Smith Johanna L, Wong Quenna, Hornsby Whitney, Conomos Matthew P, Heavner Benjamin D, Kullo Iftikhar J, Psaty Bruce M, Rich Stephen S, Stilp Adrienne M, Tayo Bamidele, Zhang Yuji, Natarajan Pradeep, Nelson Sarah C
Cardiovascular Medicine, Mayo Clinic, Rochester, MN 55902, USA.
Biostatistics, University of Washington, Seattle, WA 98195, USA.
Am J Hum Genet. 2025 Jul 3. doi: 10.1016/j.ajhg.2025.06.004.
Sharing diverse genomic and other biomedical datasets is critical to advancing scientific discoveries and their equitable translation to improve human health. However, data sharing remains challenging in the context of legacy datasets, evolving policies, multi-institutional consortium science, and international stakeholders. The NIH-funded Polygenic Risk Methods in Diverse Populations (PRIMED) Consortium was established to improve the performance of polygenic risk estimates for a broad range of health and disease outcomes with global impacts. Improving polygenic risk score performance across genetically diverse populations requires access to large, diverse cohorts. We report on the design and implementation of data-sharing policies and procedures developed in PRIMED to aggregate and analyze data from multiple heterogeneous sources while adhering to pre-existing data-sharing policies for each integrated dataset and respecting participant preferences and informed consent. Specifically, we describe two primary data-sharing mechanisms-coordinated dbGaP applications and a Consortium Data Sharing Agreement-and provide alternatives when individual-level data cannot be shared within the Consortium (e.g., federated analyses). We also describe technical implementation of Consortium data sharing in the NHGRI Analysis Visualization and Informatics Lab-space (AnVIL) cloud platform to share derived individual-level data, genomic summary results, and methods workflows with appropriate permissions.

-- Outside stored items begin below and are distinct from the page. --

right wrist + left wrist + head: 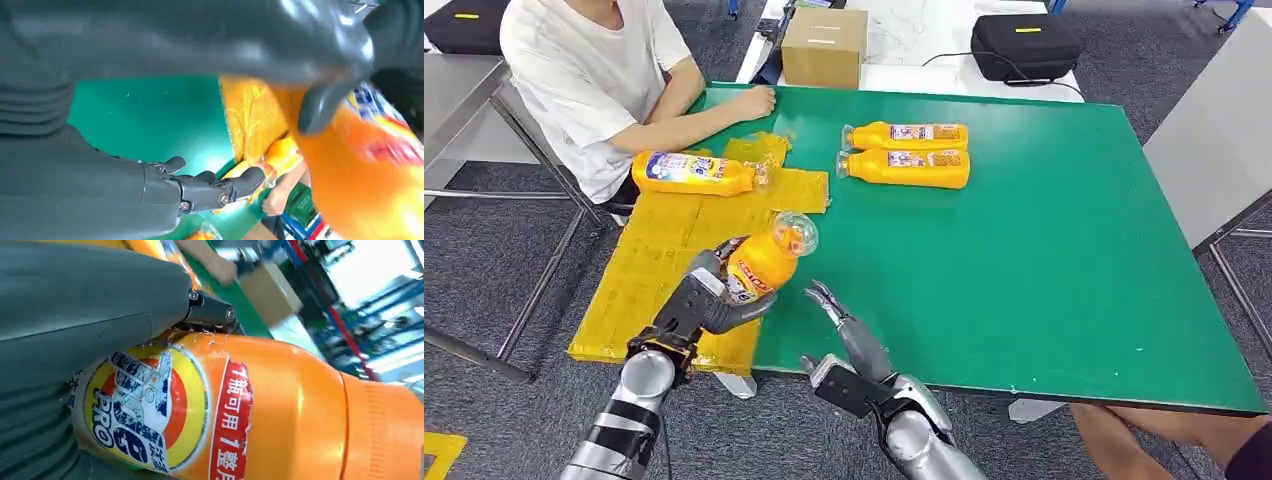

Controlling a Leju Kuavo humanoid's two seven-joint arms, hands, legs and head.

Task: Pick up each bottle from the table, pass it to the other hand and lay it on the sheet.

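The bottle (pixel 766 262) is up off the counter (pixel 1044 250), gripped around its lower body by the left hand (pixel 709 300), tilted with the clear cap pointing up and away, hanging over the edge where the yellow sheet (pixel 659 275) meets the green. Biggest worry imo: it looks smooth, round and glossy, and the left wrist view shows the label scuffed and peeling, so if the fingers ease off before it's low and level it could roll off the sheet or slide out cap-first. It also seems top-heavy in that low grip, so a fast swing might twist it in the hand. The right hand (pixel 849 335) sits just beside it, holding nothing, fingers spread and pointing forward, and it's close enough that a sideways move of the bottle might clip those fingers. Looks-wise it's bright orange plastic with a red, yellow and blue label plus a see-through domed cap. One more bottle (pixel 694 172) already lies on the sheet, so the drop needs to miss it, and two others (pixel 906 153) lie side by side out on the green. A person's hand (pixel 752 102) rests at the far edge of the counter, near the sheet.
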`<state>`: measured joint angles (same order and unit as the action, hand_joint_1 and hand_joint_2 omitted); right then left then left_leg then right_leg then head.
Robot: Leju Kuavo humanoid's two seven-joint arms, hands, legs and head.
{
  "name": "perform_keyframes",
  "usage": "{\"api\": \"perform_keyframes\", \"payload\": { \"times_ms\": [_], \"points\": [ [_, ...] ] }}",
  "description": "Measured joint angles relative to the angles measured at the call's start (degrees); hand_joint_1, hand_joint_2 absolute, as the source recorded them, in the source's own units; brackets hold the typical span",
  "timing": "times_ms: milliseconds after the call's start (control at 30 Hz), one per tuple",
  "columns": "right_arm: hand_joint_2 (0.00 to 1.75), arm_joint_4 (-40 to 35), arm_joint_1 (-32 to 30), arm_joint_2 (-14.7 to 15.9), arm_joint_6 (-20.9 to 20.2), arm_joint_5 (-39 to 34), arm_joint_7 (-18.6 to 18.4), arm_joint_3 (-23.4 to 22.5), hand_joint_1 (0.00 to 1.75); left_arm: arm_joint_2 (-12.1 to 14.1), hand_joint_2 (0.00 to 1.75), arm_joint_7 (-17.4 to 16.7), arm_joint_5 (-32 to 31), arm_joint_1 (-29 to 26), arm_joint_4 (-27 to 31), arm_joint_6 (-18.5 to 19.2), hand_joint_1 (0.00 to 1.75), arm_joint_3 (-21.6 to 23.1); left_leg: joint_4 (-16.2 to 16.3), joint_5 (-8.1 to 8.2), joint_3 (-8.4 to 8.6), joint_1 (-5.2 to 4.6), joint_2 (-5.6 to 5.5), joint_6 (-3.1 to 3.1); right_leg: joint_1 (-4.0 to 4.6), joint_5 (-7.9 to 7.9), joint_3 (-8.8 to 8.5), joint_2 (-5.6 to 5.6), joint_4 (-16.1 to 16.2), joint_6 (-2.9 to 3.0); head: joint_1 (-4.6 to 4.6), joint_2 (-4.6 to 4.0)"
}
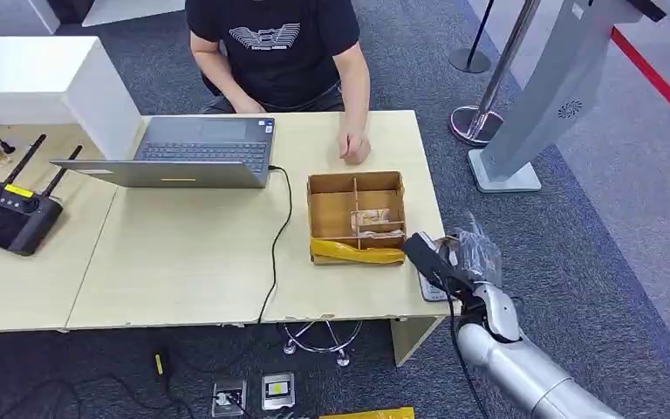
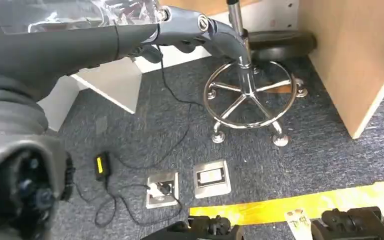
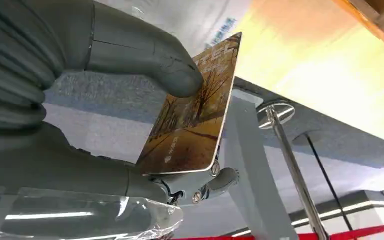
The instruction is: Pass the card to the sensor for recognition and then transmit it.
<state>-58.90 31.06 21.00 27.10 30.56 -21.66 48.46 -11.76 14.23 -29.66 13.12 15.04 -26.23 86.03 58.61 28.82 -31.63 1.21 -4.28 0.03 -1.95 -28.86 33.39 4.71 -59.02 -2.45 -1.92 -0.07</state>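
1. Pinched in our right robot hand (image 3: 130,125), the card (image 3: 192,110) sits closest to the right wrist camera; it carries an autumn tree-lined path picture, with the thick grey thumb (image 3: 145,60) pressed on its face and darker fingers (image 3: 200,187) under its lower edge.
2. From the head view, we see that same right robot hand (image 1: 454,262) raised at the near right corner of the counter (image 1: 192,262), wrapped partly in clear plastic.
3. Just beside it, under the hand, a small grey device (image 1: 429,288) lies on the counter's corner; we cannot tell whether the card touches it.
4. Next to the hand stands a brown divided box (image 1: 355,214) with a yellow strip across its near side.
5. Farther along the counter sit an open laptop (image 1: 188,157) with a black cable, and a black controller (image 1: 10,214) with two antennas.
6. Behind the counter a person in a black shirt (image 1: 275,44) rests a hand (image 1: 355,147) on the top.
7. Our left robot hand (image 2: 190,30) hangs over the carpeted floor near a chrome stool base (image 2: 247,102); we cannot tell how its fingers are set.
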Motion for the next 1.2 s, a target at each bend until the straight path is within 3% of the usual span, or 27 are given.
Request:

As a consortium making secondary use of pre-existing data sources, we also discuss challenges and propose solutions for release of individual- and summary-level data products to the broader scientific community. We make recommendations for ongoing and future policymaking with the goal of informing future consortia and other research activities.
共享多样化的基因组和其他生物医学数据集对于推动科学发现及其公平转化以改善人类健康至关重要。然而,在遗留数据集、不断演变的政策、多机构联盟科学以及国际利益相关者的背景下,数据共享仍然具有挑战性。由美国国立卫生研究院资助的不同人群多基因风险方法(PRIMED)联盟的成立,旨在提高针对具有全球影响的广泛健康和疾病结局的多基因风险估计的性能。要在基因多样化的人群中提高多基因风险评分的性能,需要获取大量、多样化的队列。我们报告了PRIMED制定的数据共享政策和程序的设计与实施情况,这些政策和程序用于汇总和分析来自多个异构源的数据,同时遵守每个整合数据集预先存在的数据共享政策,并尊重参与者的偏好和知情同意。具体而言,我们描述了两种主要的数据共享机制——协调的dbGaP应用程序和联盟数据共享协议——并在联盟内无法共享个体层面数据时提供替代方案(例如联邦分析)。我们还描述了在国家人类基因组研究所分析可视化和信息学实验室空间(AnVIL)云平台上联盟数据共享的技术实施情况,以便在获得适当许可的情况下共享派生的个体层面数据、基因组汇总结果和方法工作流程。作为一个对现有数据源进行二次利用的联盟,我们还讨论了向更广泛的科学界发布个体层面和汇总层面数据产品所面临的挑战并提出解决方案。我们为正在进行的和未来的政策制定提出建议,目的是为未来的联盟和其他研究活动提供参考。